## Problem description
Repeat all of the data below word for word, keeping no images.

--- START ---

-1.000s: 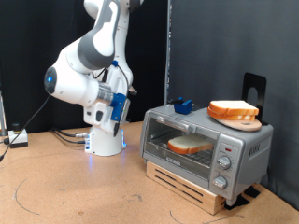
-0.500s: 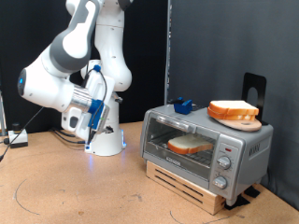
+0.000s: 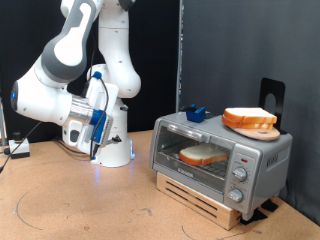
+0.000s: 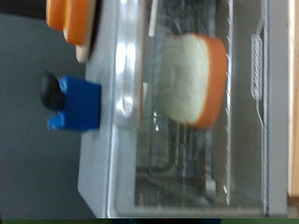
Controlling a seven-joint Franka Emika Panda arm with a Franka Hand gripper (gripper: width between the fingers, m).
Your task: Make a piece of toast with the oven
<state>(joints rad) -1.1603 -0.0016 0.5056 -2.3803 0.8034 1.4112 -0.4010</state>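
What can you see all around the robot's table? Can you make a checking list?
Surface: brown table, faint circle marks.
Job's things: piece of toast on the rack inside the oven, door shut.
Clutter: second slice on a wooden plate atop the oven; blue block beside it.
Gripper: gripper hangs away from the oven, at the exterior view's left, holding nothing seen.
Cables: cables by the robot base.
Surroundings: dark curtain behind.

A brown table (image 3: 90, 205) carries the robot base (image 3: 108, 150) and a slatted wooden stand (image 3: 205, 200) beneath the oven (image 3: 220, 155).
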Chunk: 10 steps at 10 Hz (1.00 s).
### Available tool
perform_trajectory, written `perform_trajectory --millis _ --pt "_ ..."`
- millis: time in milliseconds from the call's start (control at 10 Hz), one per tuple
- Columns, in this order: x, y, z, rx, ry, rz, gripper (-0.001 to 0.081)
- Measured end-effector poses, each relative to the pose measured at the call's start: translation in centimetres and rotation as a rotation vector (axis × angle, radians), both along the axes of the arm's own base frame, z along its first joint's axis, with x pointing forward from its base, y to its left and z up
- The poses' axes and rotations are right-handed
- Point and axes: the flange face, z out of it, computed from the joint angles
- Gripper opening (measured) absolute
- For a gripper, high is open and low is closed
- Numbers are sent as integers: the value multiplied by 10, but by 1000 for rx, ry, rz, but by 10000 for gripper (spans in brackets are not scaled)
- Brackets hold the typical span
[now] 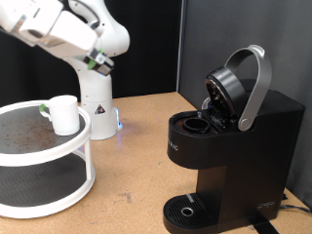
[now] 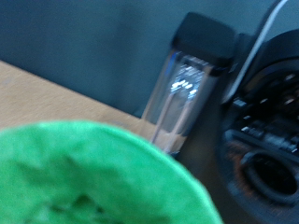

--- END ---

## Answer box
-1.000s: 
-0.500s: 
+0.000s: 
+0.000s: 
Controlling a seven-joint Franka Emika Panda arm with a Franka Hand gripper (gripper: width between the fingers, m).
Your task: Make a piece of toast with the oven
<state>(joints rad) -1.1603 -0.0016 0.5056 -2.3803 0.8034 1.4112 -0.4010</state>
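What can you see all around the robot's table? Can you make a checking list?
Surface: brown table, faint circle marks.
Job's things: piece of toast on the rack inside the oven, door shut.
Clutter: second slice on a wooden plate atop the oven; blue block beside it.
Gripper: gripper hangs away from the oven, at the exterior view's left, holding nothing seen.
Cables: cables by the robot base.
Surroundings: dark curtain behind.

A brown table (image 3: 90, 205) carries the robot base (image 3: 108, 150) and a slatted wooden stand (image 3: 205, 200) beneath the oven (image 3: 220, 155).
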Chunk: 10 steps at 10 Hz (1.00 s).
### Available tool
perform_trajectory, written `perform_trajectory --millis _ --pt "_ ..."`
- millis: time in milliseconds from the call's start (control at 10 Hz), one per tuple
- Columns, in this order: x, y, z, rx, ry, rz, gripper (-0.001 to 0.081)
- Measured end-effector poses, each relative to the pose measured at the call's start: translation in centimetres and rotation as a rotation vector (axis × angle, radians), both along the axes of the arm's own base frame, z along its first joint's axis, with x pointing forward from its base, y to its left and z up
- The poses' axes and rotations are right-handed
- Point and axes: the flange face, z out of it, computed from the joint angles
- Gripper opening (measured) absolute
- For a gripper, high is open and low is closed
- Numbers are sent as integers: the value multiplied by 10, but by 1000 for rx, ry, rz, but by 10000 for gripper (spans in brackets are not scaled)
- Brackets hold the typical span
[now] 
[now] 

The exercise is done, with nothing more to add.